An exact copy of the listing is needed, with every line kept.

◆ **DATA EXTRACT**
++++++++++++++++++++

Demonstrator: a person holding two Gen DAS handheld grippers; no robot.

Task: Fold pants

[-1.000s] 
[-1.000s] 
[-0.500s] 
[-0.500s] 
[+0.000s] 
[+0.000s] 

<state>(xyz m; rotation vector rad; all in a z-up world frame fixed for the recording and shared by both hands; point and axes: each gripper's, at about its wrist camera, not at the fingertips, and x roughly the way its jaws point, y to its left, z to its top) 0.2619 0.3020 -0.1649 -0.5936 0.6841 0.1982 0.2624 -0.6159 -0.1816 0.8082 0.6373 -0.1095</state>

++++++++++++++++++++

◆ **ANSWER SECTION**
Demonstrator: a person holding two Gen DAS handheld grippers; no robot.

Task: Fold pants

[-1.000s] 
[-1.000s] 
[-0.500s] 
[-0.500s] 
[+0.000s] 
[+0.000s] 

<state>(xyz m; rotation vector rad; all in a z-up world frame fixed for the recording and shared by both hands; point and axes: each gripper's, at about its wrist camera, not at the fingertips, and x roughly the way its jaws point, y to its left, z to its top) 0.2619 0.3020 -0.1649 -0.5936 0.6841 0.1982 0.2624 -0.6159 -0.1816 0.8082 0.6373 -0.1095</state>

The exercise is done.